**Records from a collection**:
------
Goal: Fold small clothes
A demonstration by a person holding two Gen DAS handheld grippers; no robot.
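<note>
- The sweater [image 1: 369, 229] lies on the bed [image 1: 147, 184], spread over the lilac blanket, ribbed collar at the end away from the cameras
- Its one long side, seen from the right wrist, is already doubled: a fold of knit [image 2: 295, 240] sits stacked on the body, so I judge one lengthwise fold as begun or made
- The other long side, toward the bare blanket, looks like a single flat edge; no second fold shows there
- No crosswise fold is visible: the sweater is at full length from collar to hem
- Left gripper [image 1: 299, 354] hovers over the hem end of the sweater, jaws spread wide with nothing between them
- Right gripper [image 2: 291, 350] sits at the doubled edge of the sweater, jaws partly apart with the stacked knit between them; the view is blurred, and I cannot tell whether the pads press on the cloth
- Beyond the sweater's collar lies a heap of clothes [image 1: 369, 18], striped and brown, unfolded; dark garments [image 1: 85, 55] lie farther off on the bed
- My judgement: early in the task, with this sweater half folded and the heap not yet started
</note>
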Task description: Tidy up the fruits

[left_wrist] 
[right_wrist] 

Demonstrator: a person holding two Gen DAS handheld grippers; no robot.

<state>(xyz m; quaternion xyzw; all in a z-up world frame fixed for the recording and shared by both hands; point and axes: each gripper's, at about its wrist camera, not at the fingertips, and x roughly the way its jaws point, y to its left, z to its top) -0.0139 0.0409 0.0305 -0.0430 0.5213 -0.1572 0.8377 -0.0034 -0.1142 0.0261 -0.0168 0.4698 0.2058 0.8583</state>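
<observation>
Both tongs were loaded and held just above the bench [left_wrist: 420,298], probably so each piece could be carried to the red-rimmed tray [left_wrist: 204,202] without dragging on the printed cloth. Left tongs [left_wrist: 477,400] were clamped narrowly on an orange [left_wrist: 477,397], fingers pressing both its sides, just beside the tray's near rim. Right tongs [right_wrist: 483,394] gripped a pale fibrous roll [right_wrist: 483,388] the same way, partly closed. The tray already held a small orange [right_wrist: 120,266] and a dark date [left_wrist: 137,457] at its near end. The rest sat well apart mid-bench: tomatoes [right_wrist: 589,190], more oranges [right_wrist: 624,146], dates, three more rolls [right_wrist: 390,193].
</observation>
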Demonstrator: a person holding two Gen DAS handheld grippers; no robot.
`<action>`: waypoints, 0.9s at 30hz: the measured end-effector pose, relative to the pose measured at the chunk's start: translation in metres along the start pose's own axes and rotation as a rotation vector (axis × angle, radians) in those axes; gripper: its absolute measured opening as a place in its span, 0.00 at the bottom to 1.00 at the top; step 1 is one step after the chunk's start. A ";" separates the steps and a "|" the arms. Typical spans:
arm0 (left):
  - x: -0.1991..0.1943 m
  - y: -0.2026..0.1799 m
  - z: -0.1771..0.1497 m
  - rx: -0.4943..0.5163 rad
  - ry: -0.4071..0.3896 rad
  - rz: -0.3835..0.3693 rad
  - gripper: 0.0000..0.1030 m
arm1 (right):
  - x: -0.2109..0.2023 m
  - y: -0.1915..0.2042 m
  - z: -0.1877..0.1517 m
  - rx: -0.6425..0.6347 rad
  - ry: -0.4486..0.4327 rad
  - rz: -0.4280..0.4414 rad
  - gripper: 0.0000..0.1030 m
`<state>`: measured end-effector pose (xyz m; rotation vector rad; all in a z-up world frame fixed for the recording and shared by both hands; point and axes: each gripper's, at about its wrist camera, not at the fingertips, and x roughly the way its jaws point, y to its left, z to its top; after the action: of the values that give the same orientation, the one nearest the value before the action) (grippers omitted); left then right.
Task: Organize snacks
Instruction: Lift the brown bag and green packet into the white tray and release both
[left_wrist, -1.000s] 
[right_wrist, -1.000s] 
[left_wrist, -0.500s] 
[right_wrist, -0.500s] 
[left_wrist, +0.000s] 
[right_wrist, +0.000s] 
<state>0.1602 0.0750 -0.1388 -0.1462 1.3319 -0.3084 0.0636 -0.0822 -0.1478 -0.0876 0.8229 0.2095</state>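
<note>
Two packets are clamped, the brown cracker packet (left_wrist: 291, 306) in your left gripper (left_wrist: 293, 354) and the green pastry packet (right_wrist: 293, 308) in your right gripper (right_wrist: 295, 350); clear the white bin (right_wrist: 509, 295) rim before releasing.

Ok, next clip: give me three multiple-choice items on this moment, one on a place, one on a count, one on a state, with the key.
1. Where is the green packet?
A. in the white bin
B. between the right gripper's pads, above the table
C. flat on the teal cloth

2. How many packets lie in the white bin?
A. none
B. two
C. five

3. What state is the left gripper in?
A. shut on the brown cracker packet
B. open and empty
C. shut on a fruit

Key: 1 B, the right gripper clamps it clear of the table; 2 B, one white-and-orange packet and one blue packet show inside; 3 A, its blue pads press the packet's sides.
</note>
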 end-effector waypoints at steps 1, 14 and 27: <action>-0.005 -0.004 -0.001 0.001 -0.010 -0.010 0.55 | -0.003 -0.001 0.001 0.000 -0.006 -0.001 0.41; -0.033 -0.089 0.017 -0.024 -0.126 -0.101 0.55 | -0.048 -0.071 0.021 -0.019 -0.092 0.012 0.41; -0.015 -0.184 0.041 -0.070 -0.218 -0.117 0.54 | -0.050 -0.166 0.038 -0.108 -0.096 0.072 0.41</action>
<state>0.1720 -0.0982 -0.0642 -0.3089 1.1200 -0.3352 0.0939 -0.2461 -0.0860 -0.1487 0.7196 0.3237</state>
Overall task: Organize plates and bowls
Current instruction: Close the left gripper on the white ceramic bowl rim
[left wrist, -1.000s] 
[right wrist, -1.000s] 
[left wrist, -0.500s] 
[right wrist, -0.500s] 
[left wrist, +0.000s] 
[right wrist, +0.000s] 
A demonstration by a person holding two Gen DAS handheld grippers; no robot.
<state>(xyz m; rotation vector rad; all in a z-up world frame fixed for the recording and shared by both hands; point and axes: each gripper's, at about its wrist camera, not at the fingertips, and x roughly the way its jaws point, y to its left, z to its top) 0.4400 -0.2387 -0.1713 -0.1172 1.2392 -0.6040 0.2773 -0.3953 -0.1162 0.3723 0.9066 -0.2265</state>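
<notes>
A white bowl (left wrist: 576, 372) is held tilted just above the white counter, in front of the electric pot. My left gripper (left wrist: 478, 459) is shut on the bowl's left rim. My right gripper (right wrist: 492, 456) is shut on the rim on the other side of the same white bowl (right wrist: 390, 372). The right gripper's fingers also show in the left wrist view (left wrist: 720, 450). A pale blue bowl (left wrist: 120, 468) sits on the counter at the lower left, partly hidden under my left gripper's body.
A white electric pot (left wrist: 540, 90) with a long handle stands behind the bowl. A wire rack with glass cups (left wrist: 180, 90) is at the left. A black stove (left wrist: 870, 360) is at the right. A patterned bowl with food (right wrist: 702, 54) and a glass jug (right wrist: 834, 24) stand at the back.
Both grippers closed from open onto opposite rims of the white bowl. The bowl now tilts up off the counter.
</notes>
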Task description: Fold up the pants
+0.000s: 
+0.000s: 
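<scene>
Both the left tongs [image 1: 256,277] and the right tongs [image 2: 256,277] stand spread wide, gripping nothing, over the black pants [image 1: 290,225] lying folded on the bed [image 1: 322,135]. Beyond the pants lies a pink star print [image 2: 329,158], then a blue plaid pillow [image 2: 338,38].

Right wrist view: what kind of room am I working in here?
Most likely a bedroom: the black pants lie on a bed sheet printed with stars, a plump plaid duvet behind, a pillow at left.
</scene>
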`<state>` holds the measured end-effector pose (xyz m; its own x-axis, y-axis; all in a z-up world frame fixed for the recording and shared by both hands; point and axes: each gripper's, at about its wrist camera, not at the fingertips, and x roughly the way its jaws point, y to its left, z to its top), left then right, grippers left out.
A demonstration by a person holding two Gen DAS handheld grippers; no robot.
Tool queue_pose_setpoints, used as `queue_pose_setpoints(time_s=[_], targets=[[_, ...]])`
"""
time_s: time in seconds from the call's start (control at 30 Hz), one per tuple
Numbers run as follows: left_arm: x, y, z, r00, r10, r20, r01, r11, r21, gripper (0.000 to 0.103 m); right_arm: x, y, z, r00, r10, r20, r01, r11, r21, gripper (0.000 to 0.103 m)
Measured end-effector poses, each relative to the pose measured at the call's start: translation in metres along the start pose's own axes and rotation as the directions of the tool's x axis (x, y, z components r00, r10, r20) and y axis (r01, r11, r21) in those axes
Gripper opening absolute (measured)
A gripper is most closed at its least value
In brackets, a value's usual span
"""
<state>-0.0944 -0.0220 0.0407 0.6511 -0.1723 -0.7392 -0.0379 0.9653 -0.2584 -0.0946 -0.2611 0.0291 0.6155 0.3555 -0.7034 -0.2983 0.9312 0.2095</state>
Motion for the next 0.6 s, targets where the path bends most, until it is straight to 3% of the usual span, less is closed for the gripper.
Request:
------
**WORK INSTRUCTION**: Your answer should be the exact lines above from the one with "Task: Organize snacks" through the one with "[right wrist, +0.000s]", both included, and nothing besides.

**FINISHED TASK**:
Task: Organize snacks
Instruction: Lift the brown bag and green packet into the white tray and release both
[left_wrist, -1.000s] 
[right_wrist, -1.000s] 
[left_wrist, -0.500s] 
[right_wrist, -0.500s] 
[left_wrist, +0.000s] 
[right_wrist, +0.000s] 
<state>0.1602 0.0750 -0.1388 -0.1462 1.3319 -0.3084 0.0636 -0.0822 -0.1478 -0.0876 0.8229 0.2095</state>
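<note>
Two packets are clamped, the brown cracker packet (left_wrist: 291, 306) in your left gripper (left_wrist: 293, 354) and the green pastry packet (right_wrist: 293, 308) in your right gripper (right_wrist: 295, 350); clear the white bin (right_wrist: 509, 295) rim before releasing.

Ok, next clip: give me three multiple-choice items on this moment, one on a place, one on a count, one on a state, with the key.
1. Where is the green packet?
A. in the white bin
B. between the right gripper's pads, above the table
C. flat on the teal cloth

2. How many packets lie in the white bin?
A. none
B. two
C. five

3. What state is the left gripper in?
A. shut on the brown cracker packet
B. open and empty
C. shut on a fruit

Key: 1 B, the right gripper clamps it clear of the table; 2 B, one white-and-orange packet and one blue packet show inside; 3 A, its blue pads press the packet's sides.
</note>
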 end-effector waypoints at steps 1, 14 and 27: <action>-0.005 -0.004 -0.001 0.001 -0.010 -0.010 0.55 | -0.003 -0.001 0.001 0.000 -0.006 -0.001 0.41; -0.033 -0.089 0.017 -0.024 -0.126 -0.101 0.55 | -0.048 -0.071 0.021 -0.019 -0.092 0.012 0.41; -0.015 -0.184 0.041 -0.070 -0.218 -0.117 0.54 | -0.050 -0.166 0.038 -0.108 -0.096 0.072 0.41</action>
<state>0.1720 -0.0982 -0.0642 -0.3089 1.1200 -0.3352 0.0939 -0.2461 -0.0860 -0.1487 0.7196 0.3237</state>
Overall task: Organize plates and bowls
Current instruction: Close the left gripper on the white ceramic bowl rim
[left wrist, -1.000s] 
[right wrist, -1.000s] 
[left wrist, -0.500s] 
[right wrist, -0.500s] 
[left wrist, +0.000s] 
[right wrist, +0.000s] 

Nothing further is needed for the exercise.